Даниэль Орлов, Время рискованного земледелия (ИД Городец, 2021).
Ни обложка, ни название радости от прочтения не предвещали. Черный, но не стильный переплет (см.): полуразвалившаяся изба под андреевским флагом. А название перефразировало полузабытое и блеклое устойчивое выражение времен предперестроечной публицистики: «зона рискованного земледелия», и тоже не вдохновляло.
Да и в начале живописались ужасы современной рассейской жизни, столь любимые на западном рынке: разорившийся издатель, бежит от коллекторов и кредиторов, поэтому покупает избу в селе близ города Владимира и поселяется там.
И моя любимая 69-я страница нагнетала: «…Мужчины от Вологды до Брянска поехали в Москву работать охранниками. Бывая в столице по делам церковным, отец Михаил видел их всякий раз. Мужики работали вахтовым методом. Приезжали за многие сотни километров и жили в самых дешёвых хостелах, выстаивая по вечерам очереди в уборную и к гладильной доске, чтобы отпарить форменные брюки.
Их тысячи и тысячи русских людей, потерявших работу на своей земле, но крепко держащихся за ту землю якорями крестов на могилах своего рода…»
Но я все-таки преодолел это довольно-таки мучительное знакомство с книгой и продолжил чтение — чего и вам советую. Кстати, остается только удивляться тому, с каким старанием авторы и издатели Боллитры (Большой Литературы) делают всё, чтобы их книги читали исключительно Посвященные с большой буквы «П» — критики, литературоведы, специалисты-знатоки. И как можно реже замечали и выбирали обычные, типа меня, посетители книжных магазинов.
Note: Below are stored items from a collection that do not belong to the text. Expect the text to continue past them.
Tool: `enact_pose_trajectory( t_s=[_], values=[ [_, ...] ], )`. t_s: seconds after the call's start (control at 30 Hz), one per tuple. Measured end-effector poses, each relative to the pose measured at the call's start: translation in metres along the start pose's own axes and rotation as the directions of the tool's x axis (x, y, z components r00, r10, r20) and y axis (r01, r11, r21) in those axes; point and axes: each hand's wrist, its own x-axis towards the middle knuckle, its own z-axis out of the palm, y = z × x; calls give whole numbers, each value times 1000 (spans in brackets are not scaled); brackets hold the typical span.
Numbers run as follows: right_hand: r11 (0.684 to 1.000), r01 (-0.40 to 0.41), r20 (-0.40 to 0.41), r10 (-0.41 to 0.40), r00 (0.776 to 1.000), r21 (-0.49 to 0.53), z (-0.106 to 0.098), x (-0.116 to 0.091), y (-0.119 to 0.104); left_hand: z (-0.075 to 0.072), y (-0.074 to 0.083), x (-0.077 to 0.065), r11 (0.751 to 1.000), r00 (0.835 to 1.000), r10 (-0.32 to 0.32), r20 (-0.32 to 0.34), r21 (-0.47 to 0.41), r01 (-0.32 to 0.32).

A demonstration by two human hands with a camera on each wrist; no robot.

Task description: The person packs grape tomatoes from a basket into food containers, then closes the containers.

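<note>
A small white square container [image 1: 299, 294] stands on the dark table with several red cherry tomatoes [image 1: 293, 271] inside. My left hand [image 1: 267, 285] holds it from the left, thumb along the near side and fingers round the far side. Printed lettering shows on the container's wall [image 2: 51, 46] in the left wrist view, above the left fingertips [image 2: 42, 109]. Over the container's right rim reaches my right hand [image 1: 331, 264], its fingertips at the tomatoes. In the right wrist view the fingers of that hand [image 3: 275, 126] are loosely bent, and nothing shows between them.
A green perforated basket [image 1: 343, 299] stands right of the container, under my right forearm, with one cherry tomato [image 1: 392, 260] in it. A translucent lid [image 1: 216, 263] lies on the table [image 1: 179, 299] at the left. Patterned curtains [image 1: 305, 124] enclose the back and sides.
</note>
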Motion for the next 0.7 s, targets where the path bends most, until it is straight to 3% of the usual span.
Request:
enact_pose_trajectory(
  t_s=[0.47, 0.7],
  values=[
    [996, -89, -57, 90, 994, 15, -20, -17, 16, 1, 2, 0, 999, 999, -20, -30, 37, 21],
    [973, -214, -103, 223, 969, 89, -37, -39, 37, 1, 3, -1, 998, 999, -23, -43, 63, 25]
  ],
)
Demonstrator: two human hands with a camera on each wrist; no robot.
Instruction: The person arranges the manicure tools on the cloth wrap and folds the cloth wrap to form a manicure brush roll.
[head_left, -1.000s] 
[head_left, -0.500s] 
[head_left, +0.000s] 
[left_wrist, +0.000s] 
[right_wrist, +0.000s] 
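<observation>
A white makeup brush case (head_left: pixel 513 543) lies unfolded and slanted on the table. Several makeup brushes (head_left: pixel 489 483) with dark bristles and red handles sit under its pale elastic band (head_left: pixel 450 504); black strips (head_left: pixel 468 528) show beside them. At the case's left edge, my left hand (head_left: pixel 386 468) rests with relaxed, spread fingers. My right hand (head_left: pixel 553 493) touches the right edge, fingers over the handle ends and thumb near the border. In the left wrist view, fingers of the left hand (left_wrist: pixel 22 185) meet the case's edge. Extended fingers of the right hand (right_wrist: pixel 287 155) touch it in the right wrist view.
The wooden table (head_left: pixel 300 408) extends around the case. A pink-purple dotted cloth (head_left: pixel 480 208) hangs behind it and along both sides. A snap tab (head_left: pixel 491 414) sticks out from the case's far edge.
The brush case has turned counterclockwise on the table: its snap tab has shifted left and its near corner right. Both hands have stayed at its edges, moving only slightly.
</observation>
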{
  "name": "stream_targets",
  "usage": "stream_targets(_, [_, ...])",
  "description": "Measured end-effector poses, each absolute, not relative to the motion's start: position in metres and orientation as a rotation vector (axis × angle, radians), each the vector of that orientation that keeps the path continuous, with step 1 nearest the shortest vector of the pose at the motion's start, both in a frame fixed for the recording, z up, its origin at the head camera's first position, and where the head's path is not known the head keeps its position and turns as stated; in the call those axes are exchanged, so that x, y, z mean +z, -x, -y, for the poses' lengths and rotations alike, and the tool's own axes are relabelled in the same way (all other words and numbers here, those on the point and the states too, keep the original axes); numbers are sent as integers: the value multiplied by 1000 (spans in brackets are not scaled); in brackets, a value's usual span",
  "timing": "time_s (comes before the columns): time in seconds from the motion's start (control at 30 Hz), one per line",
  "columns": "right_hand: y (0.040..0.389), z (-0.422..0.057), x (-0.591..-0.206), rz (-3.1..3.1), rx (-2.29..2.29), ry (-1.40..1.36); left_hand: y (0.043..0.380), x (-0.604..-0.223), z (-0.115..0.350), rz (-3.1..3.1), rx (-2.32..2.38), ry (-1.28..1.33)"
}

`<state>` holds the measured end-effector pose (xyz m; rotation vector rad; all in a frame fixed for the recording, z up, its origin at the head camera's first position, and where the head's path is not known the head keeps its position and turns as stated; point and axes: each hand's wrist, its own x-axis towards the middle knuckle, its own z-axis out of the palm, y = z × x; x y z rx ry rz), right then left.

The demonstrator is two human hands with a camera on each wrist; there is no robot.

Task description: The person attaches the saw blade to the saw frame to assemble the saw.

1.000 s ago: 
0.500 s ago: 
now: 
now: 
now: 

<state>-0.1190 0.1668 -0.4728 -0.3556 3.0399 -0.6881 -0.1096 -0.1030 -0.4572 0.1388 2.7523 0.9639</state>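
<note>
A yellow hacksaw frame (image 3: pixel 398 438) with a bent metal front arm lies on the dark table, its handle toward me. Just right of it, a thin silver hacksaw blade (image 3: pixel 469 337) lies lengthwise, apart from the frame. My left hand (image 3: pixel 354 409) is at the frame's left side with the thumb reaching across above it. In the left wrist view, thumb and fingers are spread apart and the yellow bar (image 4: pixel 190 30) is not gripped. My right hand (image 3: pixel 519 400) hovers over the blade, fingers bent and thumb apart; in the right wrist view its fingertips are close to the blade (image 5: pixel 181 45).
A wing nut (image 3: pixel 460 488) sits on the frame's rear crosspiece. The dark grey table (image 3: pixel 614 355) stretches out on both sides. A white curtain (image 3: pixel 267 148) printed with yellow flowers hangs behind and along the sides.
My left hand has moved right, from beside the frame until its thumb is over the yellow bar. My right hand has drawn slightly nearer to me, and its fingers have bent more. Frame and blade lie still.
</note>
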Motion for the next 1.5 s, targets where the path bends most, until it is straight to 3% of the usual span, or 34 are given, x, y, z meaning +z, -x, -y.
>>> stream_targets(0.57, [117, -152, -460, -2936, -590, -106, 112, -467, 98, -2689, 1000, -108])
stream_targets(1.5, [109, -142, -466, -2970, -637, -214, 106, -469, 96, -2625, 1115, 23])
Но почему же все-таки, закрыв глаза на обложку, название, начало и даже 69-ю страницу, прочесть «Время рискованного земледелия» стОит?
Герои, живущие в том самом селении близ Владимира, на деле оказываются не безвольными, бесхребетными алкашами (как могло показаться с первых страниц). Нет, они настоящие герои: думающие, чувствующие, а, главное, борющиеся. Они оказываются из тех, кто «ополчась на морю смут», как говаривал старина Гамлет, «сражают их противоборством».
С самого начала точно обозначается водораздел: с одной стороны — «мы, народ», простые (но не такие уж простые) мужики, пытающиеся выстроить свою жизнь на руинах рухнувшей империи. Кто им противостоят — говорится без обиняков: власти и толстосумы, наглые, беззастенчивые, загребущие. Но этот самый народ — он не склоняет покорно свои выи под очередное ярмо и не терпит новых над собой надругательств. Нет, абсолютно все герои романа, каждый по-своему и на своем месте, против «угнетателей» борется. Они (небольшой СПОЙЛЕР) сбивают «вражеские» дроны, вознамерившиеся провести новую опись землевладений и обложить людей дополнительной данью за их сарайчики и баньки; разбивают фары у машины коллектора, все-таки нашедшего главного герои, а один из них и лопатой по затылку своего главного врага, обманщика-хапугу, ухайдакивает. И дети их уходят в натуральные Робин Гуды, что кончается подлинной (и щемящей сердце) трагедией.
Поначалу кажется, что роман — собрание не связанных друг с другом новелл о жителях одного села: один тот самый разорившийся издатель, второй электриком подрабатывает, третий — почтальон, четвертый билборды по сельским дорогам развешивает — к слову, занятия их описаны ярко, со знанием дела. Но потом понимаешь, что читаешь все-таки роман, потому что судьба одного цепляется за историю второго и, порой отраженным светом, отзывается, и все крючочки входят в заготовленные пазики и все ружья (порой и не в переносном, а самом прямом смысле) стреляют.
Приятно и то, что события происходят в самой что ни на есть современности и, хотя и со флешбеками в советское прошлое, случаются, в основном, здесь и сейчас — в десятые годы двадцать первого века.
И не самые обычные для нашей прозы герои на сцену выведены — например, сельский священник отец Михаил. Представители духовного звания если в современном искусстве и появляются, то (по советской, видимо, инерции) авторы их зачастую жирно сатирической краской мажут — либо, напротив, непогрешимую икону рисуют. Отец Михаил здесь — фигура многогранная, живая, драматическая и трагическая.
А еще — дети, точнее, подростки лет шестнадцати. За таких героев вообще мало кто берется, а у Орлова они становятся если не главными, то самыми, пожалуй, яркими и самыми трагическими.
Словом, несмотря на все усилия иллюстратора, да и самого автора, столь «ярко» свое произведение назвавшего, роман Орлова я к прочтению настойчиво рекомендую.